● **Task requirements**:
Without changing a word, repeat the data, and include no pictures.

** Data below follows **

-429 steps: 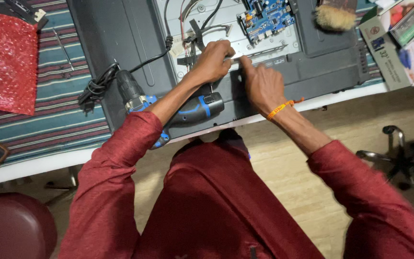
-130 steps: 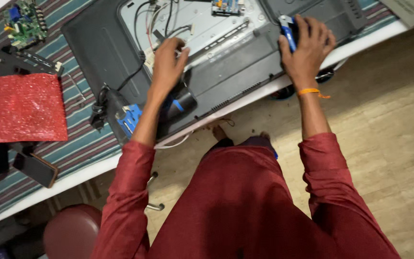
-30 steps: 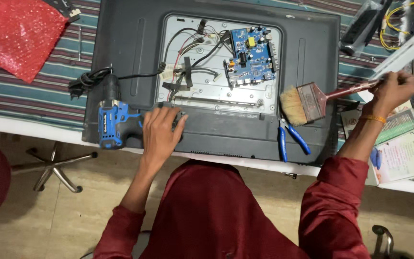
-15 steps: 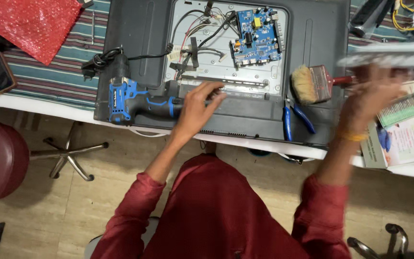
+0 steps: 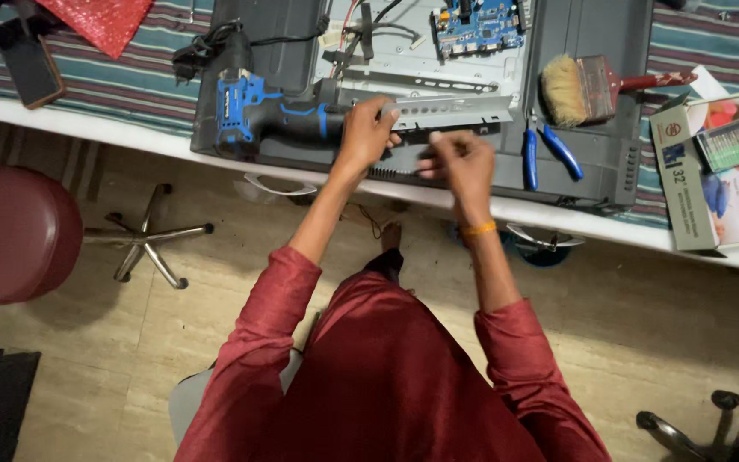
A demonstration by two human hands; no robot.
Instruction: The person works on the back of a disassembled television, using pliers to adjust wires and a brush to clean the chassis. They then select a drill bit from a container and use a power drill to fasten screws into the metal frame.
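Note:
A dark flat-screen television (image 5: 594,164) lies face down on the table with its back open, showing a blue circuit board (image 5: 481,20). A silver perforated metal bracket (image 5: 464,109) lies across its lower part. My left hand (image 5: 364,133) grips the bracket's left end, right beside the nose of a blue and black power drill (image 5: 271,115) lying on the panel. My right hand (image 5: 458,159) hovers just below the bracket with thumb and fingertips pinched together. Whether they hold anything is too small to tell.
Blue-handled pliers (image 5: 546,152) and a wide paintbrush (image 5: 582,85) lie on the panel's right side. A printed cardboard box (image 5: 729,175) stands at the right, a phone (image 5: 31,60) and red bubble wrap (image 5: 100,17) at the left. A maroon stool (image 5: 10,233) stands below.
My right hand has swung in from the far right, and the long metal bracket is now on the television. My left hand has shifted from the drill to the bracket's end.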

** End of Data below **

● **Solution**:
-429 steps: 
-130 steps: 
-30 steps: 
-15 steps: 
+0 steps: 
A demonstration by two human hands; no robot.
Instruction: The person works on the back of a disassembled television, using pliers to adjust wires and a brush to clean the chassis. They then select a drill bit from a container and use a power drill to fasten screws into the metal frame.
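Note:
A dark flat-screen television (image 5: 594,164) lies face down on the table with its back open, showing a blue circuit board (image 5: 481,20). A silver perforated metal bracket (image 5: 464,109) lies across its lower part. My left hand (image 5: 364,133) grips the bracket's left end, right beside the nose of a blue and black power drill (image 5: 271,115) lying on the panel. My right hand (image 5: 458,159) hovers just below the bracket with thumb and fingertips pinched together. Whether they hold anything is too small to tell.
Blue-handled pliers (image 5: 546,152) and a wide paintbrush (image 5: 582,85) lie on the panel's right side. A printed cardboard box (image 5: 729,175) stands at the right, a phone (image 5: 31,60) and red bubble wrap (image 5: 100,17) at the left. A maroon stool (image 5: 10,233) stands below.
My right hand has swung in from the far right, and the long metal bracket is now on the television. My left hand has shifted from the drill to the bracket's end.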

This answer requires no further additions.